> _GIVEN INFORMATION_

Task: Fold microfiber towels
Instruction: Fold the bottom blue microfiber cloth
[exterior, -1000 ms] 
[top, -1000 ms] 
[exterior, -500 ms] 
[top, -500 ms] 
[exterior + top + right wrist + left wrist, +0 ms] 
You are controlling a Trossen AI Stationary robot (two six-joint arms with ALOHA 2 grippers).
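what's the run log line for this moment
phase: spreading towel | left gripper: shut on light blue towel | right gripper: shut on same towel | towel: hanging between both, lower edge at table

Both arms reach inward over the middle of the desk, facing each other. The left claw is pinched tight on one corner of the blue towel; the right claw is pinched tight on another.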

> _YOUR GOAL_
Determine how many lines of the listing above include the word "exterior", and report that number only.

> _RESPONSE_
3